PROMPT –
Strip out the pictures and output each remaining line of the data word for word.

DATA SEGMENT –

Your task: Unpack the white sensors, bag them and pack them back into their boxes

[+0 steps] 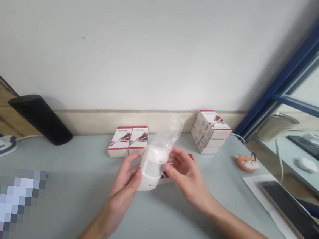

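My left hand (pixel 125 186) and my right hand (pixel 186 173) hold a small white plastic device (pixel 151 168) between them, above the grey table (pixel 70 178). A clear plastic bag (pixel 169 132) sticks up from the top of the device. My left thumb presses its front and my right fingers close on its right side near the bag. A red-and-white box (pixel 191 157) lies behind my right hand, mostly hidden.
Two red-and-white boxes (pixel 129 139) lie side by side by the wall, and a stack of such boxes (pixel 211 130) stands at the back right. A black cylinder (pixel 41 118) lies at the left. An orange fox-shaped toy (pixel 247 163) and a tablet (pixel 294 213) are at the right.
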Motion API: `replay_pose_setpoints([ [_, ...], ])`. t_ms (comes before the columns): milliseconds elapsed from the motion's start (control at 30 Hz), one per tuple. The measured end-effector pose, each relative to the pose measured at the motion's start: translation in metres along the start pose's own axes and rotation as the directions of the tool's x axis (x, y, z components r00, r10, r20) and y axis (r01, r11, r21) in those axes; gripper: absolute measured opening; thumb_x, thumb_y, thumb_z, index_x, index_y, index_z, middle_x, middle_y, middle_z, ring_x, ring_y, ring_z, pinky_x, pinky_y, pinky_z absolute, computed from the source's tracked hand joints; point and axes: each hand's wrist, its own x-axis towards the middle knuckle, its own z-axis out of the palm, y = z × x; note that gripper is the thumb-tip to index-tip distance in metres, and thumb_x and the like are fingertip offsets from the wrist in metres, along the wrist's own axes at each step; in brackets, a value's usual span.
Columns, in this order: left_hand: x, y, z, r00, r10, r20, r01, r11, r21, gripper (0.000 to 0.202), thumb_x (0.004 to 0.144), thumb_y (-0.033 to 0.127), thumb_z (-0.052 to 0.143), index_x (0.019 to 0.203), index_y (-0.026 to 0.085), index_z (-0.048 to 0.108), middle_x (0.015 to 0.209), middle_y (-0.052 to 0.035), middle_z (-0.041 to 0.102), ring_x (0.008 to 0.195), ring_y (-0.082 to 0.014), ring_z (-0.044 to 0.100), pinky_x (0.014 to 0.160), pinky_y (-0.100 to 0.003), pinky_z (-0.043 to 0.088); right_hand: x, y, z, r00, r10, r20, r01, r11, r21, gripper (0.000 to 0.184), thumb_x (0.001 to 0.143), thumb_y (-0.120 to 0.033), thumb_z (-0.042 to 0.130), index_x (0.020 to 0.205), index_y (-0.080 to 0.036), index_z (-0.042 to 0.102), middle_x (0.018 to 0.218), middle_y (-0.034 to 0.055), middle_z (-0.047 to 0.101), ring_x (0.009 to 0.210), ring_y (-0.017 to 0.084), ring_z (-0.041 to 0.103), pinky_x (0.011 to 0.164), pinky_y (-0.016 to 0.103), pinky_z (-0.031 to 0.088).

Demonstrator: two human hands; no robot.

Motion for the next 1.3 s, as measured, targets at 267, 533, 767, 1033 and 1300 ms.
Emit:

PROBLEM SOLUTION –
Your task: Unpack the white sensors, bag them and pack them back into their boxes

[+0 steps] 

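My left hand (pixel 125 186) and my right hand (pixel 186 173) hold a small white plastic device (pixel 151 168) between them, above the grey table (pixel 70 178). A clear plastic bag (pixel 169 132) sticks up from the top of the device. My left thumb presses its front and my right fingers close on its right side near the bag. A red-and-white box (pixel 191 157) lies behind my right hand, mostly hidden.
Two red-and-white boxes (pixel 129 139) lie side by side by the wall, and a stack of such boxes (pixel 211 130) stands at the back right. A black cylinder (pixel 41 118) lies at the left. An orange fox-shaped toy (pixel 247 163) and a tablet (pixel 294 213) are at the right.
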Motion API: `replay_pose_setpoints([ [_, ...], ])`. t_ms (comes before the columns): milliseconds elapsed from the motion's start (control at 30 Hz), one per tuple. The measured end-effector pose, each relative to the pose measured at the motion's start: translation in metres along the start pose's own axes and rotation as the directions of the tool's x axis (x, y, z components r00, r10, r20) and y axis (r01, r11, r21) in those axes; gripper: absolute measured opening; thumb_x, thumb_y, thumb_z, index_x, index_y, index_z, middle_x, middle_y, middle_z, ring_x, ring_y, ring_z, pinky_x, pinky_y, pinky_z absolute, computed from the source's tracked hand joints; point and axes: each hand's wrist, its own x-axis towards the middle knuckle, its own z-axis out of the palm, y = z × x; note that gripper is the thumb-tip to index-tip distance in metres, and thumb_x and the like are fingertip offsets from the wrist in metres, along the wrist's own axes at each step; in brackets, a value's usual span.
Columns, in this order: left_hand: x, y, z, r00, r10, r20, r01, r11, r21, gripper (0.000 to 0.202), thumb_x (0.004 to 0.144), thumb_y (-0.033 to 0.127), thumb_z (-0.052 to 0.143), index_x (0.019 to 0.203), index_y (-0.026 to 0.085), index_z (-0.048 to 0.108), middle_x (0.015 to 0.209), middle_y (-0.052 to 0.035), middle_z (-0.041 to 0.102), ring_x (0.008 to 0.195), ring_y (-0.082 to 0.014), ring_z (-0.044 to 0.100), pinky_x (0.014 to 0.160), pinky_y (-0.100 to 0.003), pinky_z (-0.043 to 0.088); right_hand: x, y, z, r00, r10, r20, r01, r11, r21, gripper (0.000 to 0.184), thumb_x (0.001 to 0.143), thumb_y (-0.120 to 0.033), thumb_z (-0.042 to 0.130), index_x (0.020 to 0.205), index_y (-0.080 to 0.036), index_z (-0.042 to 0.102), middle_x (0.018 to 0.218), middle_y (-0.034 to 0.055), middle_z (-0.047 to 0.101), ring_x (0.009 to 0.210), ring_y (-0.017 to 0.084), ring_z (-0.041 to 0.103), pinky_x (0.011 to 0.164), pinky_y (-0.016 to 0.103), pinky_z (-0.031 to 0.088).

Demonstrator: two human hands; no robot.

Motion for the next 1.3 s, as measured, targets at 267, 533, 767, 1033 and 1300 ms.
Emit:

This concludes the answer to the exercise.